Forum Moderators: coopster

Message Too Old, No Replies

Regex Help

For removing tags

         

Nick_W

11:43 am on Apr 7, 2003 (gmt 0)

WebmasterWorld Senior Member 10+ Year Member



Hi all,

Firstly, anyone knows an 'idiots guide' for PHP regex (I've got brain ache from the manual) please tell me.

I'm trying to extract the tags and contained text from a line like this:

<pre>all this and the tags should match</pre>

This is the best I've managed so far:

preg_replace("/<pre>*<\/pre>/", "test", $data);

As you can see, my '*' is not matching everything inbetween the tags. Can someone please show me how to split up that regex so that it matches the whole block of <pre> text...?

Many thanks...

Nick

Birdman

12:18 pm on Apr 7, 2003 (gmt 0)

WebmasterWorld Senior Member 10+ Year Member



Hello Nick,

Since the pros aren't around at the moment, I'll take a crack and say put parens around the *


preg_replace("/<pre>(*)<\/pre>/", "test", $data);

or

preg_replace("/<pre>(.*)<\/pre>/", "test", $data);

I'll let you know if I find the "idiot's guide", I need it too ;)

Nick_W

12:31 pm on Apr 7, 2003 (gmt 0)

WebmasterWorld Senior Member 10+ Year Member



Right! - Nearly there,

That works on something like this:

<pre>blah</pre>

but not this:

<pre>
some stuff
more stuff
</pre>

I need to match anything, any amount of times between the tags.

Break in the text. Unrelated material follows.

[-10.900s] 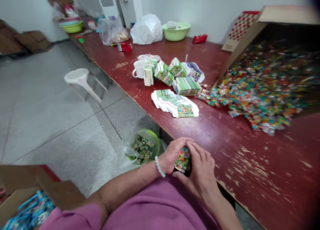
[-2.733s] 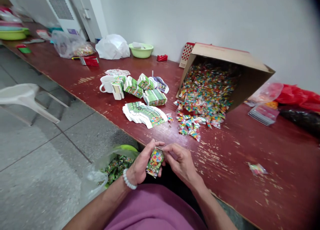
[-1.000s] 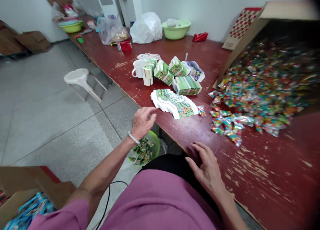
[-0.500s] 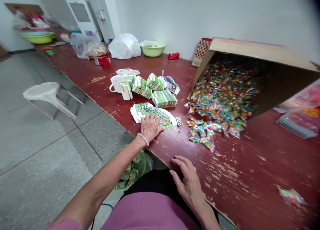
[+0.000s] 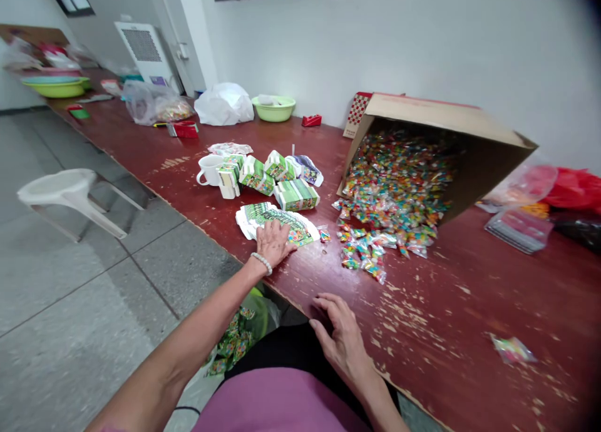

I think the '.*' means 'any char except a newline, any amount of times'....

Thanks

Nick

brotherhood of LAN

12:38 pm on Apr 7, 2003 (gmt 0)

WebmasterWorld Senior Member 10+ Year Member Top Contributors Of The Month



Birdman's one just needs an extra character for newlines

preg_replace("/<pre>(.*)<\/pre>/im", "test", $data);

the "i" is to make the search caseless (maybe needed) the "m" is for multiline, from the PHP manual. HTH.

>idiots guide

I bought a book, if it takes more than a day or two to learn something, buy a book on it IMO ;) It leans towards Perl though, PHP regex is mostly the same..."Mastering Regular Expressions". It's an O'Reilly effort.

Nick_W

12:47 pm on Apr 7, 2003 (gmt 0)

WebmasterWorld Senior Member 10+ Year Member



preg_replace("/<pre>(.*)<\/pre>/m", "test", $data);

Hmmm... still seems only to match the one liner (<pre>text</pre>) not multi-line...

Thanks for the book tip!

Nick

Birdman

12:47 pm on Apr 7, 2003 (gmt 0)

WebmasterWorld Senior Member 10+ Year Member



Thanks BOL, I was onto the /m thing but couldn't figure out exactly where to put it.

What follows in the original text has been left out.